_Problem statement_.
This calls for a verbatim copy of all the data, with no images carried over.

** Opening Collected material block **

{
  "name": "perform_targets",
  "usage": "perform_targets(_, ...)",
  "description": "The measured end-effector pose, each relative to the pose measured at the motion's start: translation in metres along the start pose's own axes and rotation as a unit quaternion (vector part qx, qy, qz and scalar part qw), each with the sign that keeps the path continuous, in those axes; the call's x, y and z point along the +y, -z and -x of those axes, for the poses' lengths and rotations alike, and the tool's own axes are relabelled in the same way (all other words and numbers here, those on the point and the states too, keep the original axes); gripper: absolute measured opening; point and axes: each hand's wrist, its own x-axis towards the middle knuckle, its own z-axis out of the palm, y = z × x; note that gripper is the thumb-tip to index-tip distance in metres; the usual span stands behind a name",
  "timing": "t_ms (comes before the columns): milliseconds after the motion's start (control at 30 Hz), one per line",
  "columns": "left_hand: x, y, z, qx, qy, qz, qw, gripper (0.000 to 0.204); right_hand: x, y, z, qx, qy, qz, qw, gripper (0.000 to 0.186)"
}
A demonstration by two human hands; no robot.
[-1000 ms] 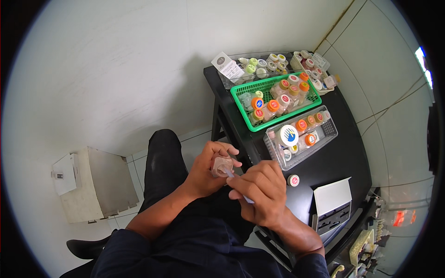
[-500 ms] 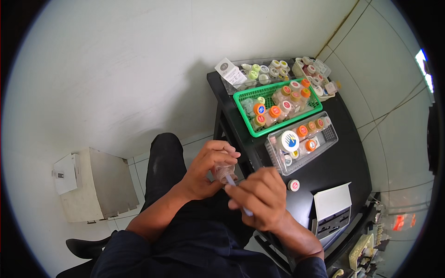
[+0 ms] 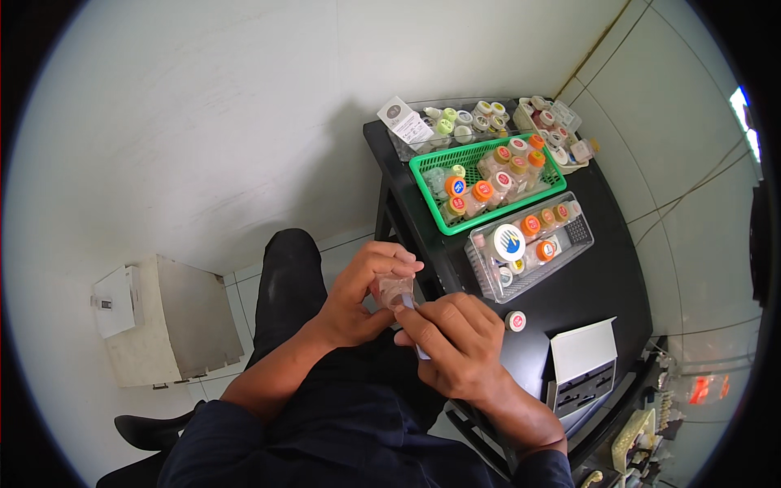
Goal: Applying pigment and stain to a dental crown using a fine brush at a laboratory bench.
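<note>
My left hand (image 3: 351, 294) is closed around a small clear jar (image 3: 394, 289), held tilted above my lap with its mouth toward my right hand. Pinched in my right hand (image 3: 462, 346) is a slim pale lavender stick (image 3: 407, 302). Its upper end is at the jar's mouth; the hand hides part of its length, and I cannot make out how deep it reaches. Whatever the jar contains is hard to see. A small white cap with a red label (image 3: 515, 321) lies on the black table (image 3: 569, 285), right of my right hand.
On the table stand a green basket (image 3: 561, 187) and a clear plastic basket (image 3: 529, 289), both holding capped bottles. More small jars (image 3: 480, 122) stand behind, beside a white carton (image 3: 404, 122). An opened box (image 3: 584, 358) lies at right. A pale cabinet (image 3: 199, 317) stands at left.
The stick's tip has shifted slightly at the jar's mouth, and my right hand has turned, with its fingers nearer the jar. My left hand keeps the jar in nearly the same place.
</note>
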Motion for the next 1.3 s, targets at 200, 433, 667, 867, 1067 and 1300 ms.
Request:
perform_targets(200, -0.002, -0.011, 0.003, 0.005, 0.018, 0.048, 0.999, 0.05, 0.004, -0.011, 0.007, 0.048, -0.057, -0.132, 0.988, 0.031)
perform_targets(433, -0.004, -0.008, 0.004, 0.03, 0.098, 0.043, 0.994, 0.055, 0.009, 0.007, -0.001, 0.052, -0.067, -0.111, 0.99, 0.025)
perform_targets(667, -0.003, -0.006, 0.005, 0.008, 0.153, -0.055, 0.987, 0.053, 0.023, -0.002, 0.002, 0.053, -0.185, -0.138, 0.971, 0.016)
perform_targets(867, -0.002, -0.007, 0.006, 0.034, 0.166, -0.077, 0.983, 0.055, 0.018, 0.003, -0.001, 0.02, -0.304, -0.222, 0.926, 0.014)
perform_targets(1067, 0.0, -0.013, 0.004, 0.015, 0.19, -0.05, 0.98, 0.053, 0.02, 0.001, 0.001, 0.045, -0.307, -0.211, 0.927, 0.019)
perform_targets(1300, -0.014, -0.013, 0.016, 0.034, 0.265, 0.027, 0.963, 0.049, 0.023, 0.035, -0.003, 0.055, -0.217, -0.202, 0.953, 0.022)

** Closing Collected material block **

_Output below_.
{
  "name": "perform_targets",
  "usage": "perform_targets(_, ...)",
  "description": "The measured end-effector pose, each relative to the pose measured at the motion's start: translation in metres along the start pose's own axes and rotation as a unit quaternion (vector part qx, qy, qz and scalar part qw), each with the sign that keeps the path continuous, in those axes; the call's x, y and z point along the +y, -z and -x of those axes, for the poses' lengths and rotations alike, and the tool's own axes are relabelled in the same way (all other words and numbers here, those on the point and the states too, keep the original axes); gripper: absolute measured opening; point and axes: each hand's wrist, its own x-axis towards the middle knuckle, its own z-axis out of the palm, y = z × x; note that gripper is the thumb-tip to index-tip distance in metres; the usual span stands behind a name",
  "timing": "t_ms (comes before the columns): milliseconds after the motion's start (control at 30 Hz), one per line",
  "columns": "left_hand: x, y, z, qx, qy, qz, qw, gripper (0.000 to 0.204); right_hand: x, y, z, qx, qy, qz, qw, gripper (0.000 to 0.186)"
}
A demonstration by two human hands; no robot.
[-1000 ms] 
[-500 ms] 
[+0 ms] 
Goal: Applying pigment and stain to a dental crown using a fine brush at a laboratory bench.
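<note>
My left hand (image 3: 351, 294) is closed around a small clear jar (image 3: 394, 289), held tilted above my lap with its mouth toward my right hand. Pinched in my right hand (image 3: 462, 346) is a slim pale lavender stick (image 3: 407, 302). Its upper end is at the jar's mouth; the hand hides part of its length, and I cannot make out how deep it reaches. Whatever the jar contains is hard to see. A small white cap with a red label (image 3: 515, 321) lies on the black table (image 3: 569, 285), right of my right hand.
On the table stand a green basket (image 3: 561, 187) and a clear plastic basket (image 3: 529, 289), both holding capped bottles. More small jars (image 3: 480, 122) stand behind, beside a white carton (image 3: 404, 122). An opened box (image 3: 584, 358) lies at right. A pale cabinet (image 3: 199, 317) stands at left.
The stick's tip has shifted slightly at the jar's mouth, and my right hand has turned, with its fingers nearer the jar. My left hand keeps the jar in nearly the same place.
</note>
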Motion for the next 1.3 s, targets at 200, 433, 667, 867, 1067 and 1300 ms.
Request:
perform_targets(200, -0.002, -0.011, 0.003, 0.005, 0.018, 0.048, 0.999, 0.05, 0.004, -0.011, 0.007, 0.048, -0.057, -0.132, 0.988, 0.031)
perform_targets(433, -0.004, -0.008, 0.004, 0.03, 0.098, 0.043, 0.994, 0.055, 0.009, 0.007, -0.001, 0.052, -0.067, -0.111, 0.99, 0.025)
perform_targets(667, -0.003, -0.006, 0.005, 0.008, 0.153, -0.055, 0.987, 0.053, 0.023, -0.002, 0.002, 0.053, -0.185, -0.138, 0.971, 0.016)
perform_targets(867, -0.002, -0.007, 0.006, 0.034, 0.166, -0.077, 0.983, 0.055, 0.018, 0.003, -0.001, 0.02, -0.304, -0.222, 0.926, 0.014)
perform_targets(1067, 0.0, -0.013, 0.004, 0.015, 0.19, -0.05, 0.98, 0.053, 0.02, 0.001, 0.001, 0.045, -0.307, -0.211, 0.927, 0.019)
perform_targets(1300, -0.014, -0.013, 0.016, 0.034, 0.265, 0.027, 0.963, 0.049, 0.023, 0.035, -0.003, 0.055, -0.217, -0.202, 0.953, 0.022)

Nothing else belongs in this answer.